Please tell me that this isn't reversible.
Tell me what you mean by "reversible". You can't, for instance, extract the items in the set. -- Aaron Denney -><-

Aaron Denney
On 2008-05-30, Achim Schneider
wrote: Bryan O'Sullivan
wrote: A Bloom filter is a probabilistic data structure that provides a fast set membership querying capability. It does not give false negatives, but has a tunable false positive rate. (A false positive arises when the filter claims that an element is present, but in fact it is not.)
/me squints.
Please tell me that this isn't reversible.
Tell me what you mean by "reversible". You can't, for instance, extract the items in the set.
I guess invertible would have been the right word, though it's still ambiguous.

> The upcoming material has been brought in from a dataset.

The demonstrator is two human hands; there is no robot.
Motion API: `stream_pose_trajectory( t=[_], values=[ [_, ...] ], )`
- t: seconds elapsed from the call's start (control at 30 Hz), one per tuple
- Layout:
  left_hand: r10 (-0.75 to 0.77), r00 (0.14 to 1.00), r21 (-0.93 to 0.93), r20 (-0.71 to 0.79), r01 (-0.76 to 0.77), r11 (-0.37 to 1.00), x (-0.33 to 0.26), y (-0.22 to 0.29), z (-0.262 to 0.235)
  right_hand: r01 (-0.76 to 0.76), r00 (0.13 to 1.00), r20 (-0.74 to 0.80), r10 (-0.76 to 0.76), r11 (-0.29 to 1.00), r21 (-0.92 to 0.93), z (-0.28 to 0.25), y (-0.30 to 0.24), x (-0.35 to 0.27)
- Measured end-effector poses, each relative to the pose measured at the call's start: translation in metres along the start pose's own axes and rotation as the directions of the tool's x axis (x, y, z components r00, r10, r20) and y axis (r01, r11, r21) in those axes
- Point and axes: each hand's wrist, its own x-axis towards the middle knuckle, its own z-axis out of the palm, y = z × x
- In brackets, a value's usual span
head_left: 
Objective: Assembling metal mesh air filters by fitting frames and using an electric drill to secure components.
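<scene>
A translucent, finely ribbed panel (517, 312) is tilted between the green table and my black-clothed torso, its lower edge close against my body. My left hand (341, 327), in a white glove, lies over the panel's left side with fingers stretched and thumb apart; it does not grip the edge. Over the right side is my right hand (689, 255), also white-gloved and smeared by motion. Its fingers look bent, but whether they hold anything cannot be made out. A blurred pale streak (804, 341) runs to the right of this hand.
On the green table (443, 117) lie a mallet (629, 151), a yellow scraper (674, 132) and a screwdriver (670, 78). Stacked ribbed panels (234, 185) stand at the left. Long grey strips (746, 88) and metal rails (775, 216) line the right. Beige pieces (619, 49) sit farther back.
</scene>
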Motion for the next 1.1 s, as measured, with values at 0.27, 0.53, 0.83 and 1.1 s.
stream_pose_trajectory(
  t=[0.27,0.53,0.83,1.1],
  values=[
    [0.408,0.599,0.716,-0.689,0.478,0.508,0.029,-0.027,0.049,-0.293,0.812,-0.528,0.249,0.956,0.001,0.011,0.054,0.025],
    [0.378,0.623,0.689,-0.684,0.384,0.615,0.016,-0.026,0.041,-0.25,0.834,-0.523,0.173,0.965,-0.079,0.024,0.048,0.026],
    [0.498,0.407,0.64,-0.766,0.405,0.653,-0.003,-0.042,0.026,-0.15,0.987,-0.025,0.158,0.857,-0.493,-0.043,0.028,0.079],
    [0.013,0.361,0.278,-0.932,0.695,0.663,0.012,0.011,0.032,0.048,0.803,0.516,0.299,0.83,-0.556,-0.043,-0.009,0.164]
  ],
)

Turning it into something that does not give false positives, but has a tunable false negative rate. Without looking at the algorithm, I imagine it working somewhat like a hashtable, and this inversion would utterly destroy my intuition. -- (c) this sig last receiving data processing entity. Inspect headers for past copyright information. All rights reserved. Unauthorised copying, hiring, renting, public performance and/or broadcasting of this signature prohibited.

Achim Schneider wrote:
Aaron Denney
wrote: On 2008-05-30, Achim Schneider
wrote: Bryan O'Sullivan
wrote: A Bloom filter is a probabilistic data structure that provides a fast set membership querying capability. It does not give false negatives, but has a tunable false positive rate. (A false positive arises when the filter claims that an element is present, but in fact it is not.)
/me squints.
Please tell me that this isn't reversible.
Tell me what you mean by "reversible". You can't, for instance, extract the items in the set.
I guess invertible would have been the right word, though it's still ambiguous.
Turning it into something that does not give false positives, but has a tunable false negative rate.
Without looking at the algorithm, I imagine it working somewhat like a hashtable, and this inversion would utterly destroy my intuition.
Without looking at the code to verify that this is how it has really been implemented, a bloom filter is like a series of hash tables, where the hash table entries are one bit. The bit is set if there is an item that hashes to that value in the bloom filter. So, assuming a single hash table where half the bits are set, there's a 50% false positive rate and no false negatives when you do a membership test. To reduce the false positives, we can add another hash table with a different hash function. Assuming it also is half full, we can check if an item is in both tables, and our false positive rate drops to 25%. In practice, one might use something like 32 hash tables. This yields a false positive rate of 1/(2^32). Their most obvious application is to store the dictionary for a spell checker in a space-efficient way, though I have a friend who wrote a paper on using them for router caches. There was a google tech talk on bloom filters awhile ago: http://www.youtube.com/watch?v=947gWqwkhu0 -jim

On Sat, May 31, 2008 at 6:22 PM, Jim Snow
In practice, one might use something like 32 hash tables. This yields a false positive rate of 1/(2^32). Their most obvious application is to store the dictionary for a spell checker in a space-efficient way, though I have a friend who wrote a paper on using them for router caches.
One minor technicality is that you don't actually use k separate hash tables. You use k separate hash functions, and hash using different functions into the same physical table with a goal of having approximately half of the bits in the table set when all of your data is hashed.

* Jim Snow
Without looking at the code to verify that this is how it has really been implemented, a bloom filter is like a series of hash tables, where the hash table entries are one bit. The bit is set if there is an item that hashes to that value in the bloom filter. So, assuming a single hash table where half the bits are set, there's a 50% false positive rate and no false negatives when you do a membership test.
To reduce the false positives, we can add another hash table with a different hash function. Assuming it also is half full, we can check if an item is in both tables, and our false positive rate drops to 25%.
In practice, one might use something like 32 hash tables. This yields a false positive rate of 1/(2^32). Their most obvious application is to store the dictionary for a spell checker in a space-efficient way, though I have a friend who wrote a paper on using them for router caches.
There was a google tech talk on bloom filters awhile ago: http://www.youtube.com/watch?v=947gWqwkhu0
One other use: LOAF is a simple extension to email that lets you append your entire address book to outgoing mail message without compromising your privacy. Correspondents can use this information to prioritize their mail, and learn more about their social networks. The LOAF home page is at http://loaf.cantbedone.org.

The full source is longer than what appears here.